Тут Вилли замолчал и рука, которая не уставала гладить по голове Мистера Зельца в течение последних двадцати пяти минут, обмякла, а затем и вовсе перестала шевелиться. Мистер Зельц был абсолютно уверен, что наступил конец. Да и как в это не поверить после тех слов, которые только что произнес хозяин? Как не поверить в то, что хозяин умер, если рука, которая трепала его холку, внезапно соскользнула с нее и безвольно повисла? Мистер Зельц не решался поднять глаза. Он продолжал лежать, прислонившись к бедру Вилли, в надежде, что, вопреки всему, он ошибся. Ибо вокруг царила не такая тишина, какая приличествовала бы данному случаю. Откуда-то доносились какие-то звуки, и когда Мистер Зельц, развеяв окутавшие его миазмы горя, прислушался внимательнее, он понял, что эти звуки издает его хозяин. Возможно ли это? Не веря своим ушам, пес снова прислушался, чтобы убедиться и не дать возвратиться отчаянию. И все же… Да — Вилли дышал. Воздух входил в его легкие и выходил из них, проходил через горло вперед и назад, продолжая от рождения заведенное чередование вдохов и выдохов, и хотя дыхание это было слабее, чем пару дней тому назад, — не более чем слабое колыхание, неуловимый свист, ограниченный горлом и верхними отделами легких, — все-таки это было дыхание. А где дыхание, там и жизнь. Хозяин не умер. Хозяин уснул.
Не прошло и двух секунд, как, словно в подтверждение основательности сделанного Мистером Зельцем вывода, Вилли захрапел.
К этому моменту нервы пса были уже на пределе. Сердце Мистера Зельца много раз совершало прыжки от надежды к отчаянию и обратно, и теперь, когда он понял, что ему снова дана отсрочка и грозный час отодвинулся в будущее, Мистер Зельц чуть не упал в обморок от истощения. Для него это было уже слишком. Когда он увидел, как его хозяин сел, прислонившись к стене По-льши, он поклялся, что будет рядом с ним до самого печального конца. Ведь это его основная собачья обязанность. Сейчас, прислушиваясь к храпу Вилли, он с трудом боролся с соблазном самому закрыть глаза — так силен был усыпляющий эффект знакомого звука. Каждую ночь в течение семи лет Мистер Зельц погружался в сон под эту музыку. Для него это был сигнал, возвещающий о том, что в мире все в порядке, а значит, каким бы несчастным и голодным ты ни чувствовал себя, следует отбросить все заботы и устремиться в край грез. Устроившись поудобнее, Мистер Зельц именно так и поступил. Он положил голову на живот Вилли. Рука Вилли машинально поднялась и улеглась на холку Мистера Зельца, который тут же уснул.

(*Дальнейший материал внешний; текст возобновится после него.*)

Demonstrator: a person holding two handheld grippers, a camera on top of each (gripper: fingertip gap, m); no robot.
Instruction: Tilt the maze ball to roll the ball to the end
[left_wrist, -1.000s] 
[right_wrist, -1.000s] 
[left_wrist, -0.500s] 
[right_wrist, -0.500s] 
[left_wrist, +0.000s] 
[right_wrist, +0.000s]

И во сне ему приснилось, что Вилли умирает. Будто они оба открыли глаза и покинули сон, в который только что погрузились, — то есть сон, которым они спали теперь, тот, в котором Мистер Зельц видел свой сон. Вилли было не только не хуже, чем перед тем, как заснуть, — вздремнув, он почувствовал себя даже чуточку лучше. В первый раз за несколько месяцев он не кашлял при каждом движении, не заходился хрипом, бульканьем и кровавой мокротой в устрашающих припадках. Он просто прочистил горло и принялся говорить с того самого слова, на котором остановился перед сном.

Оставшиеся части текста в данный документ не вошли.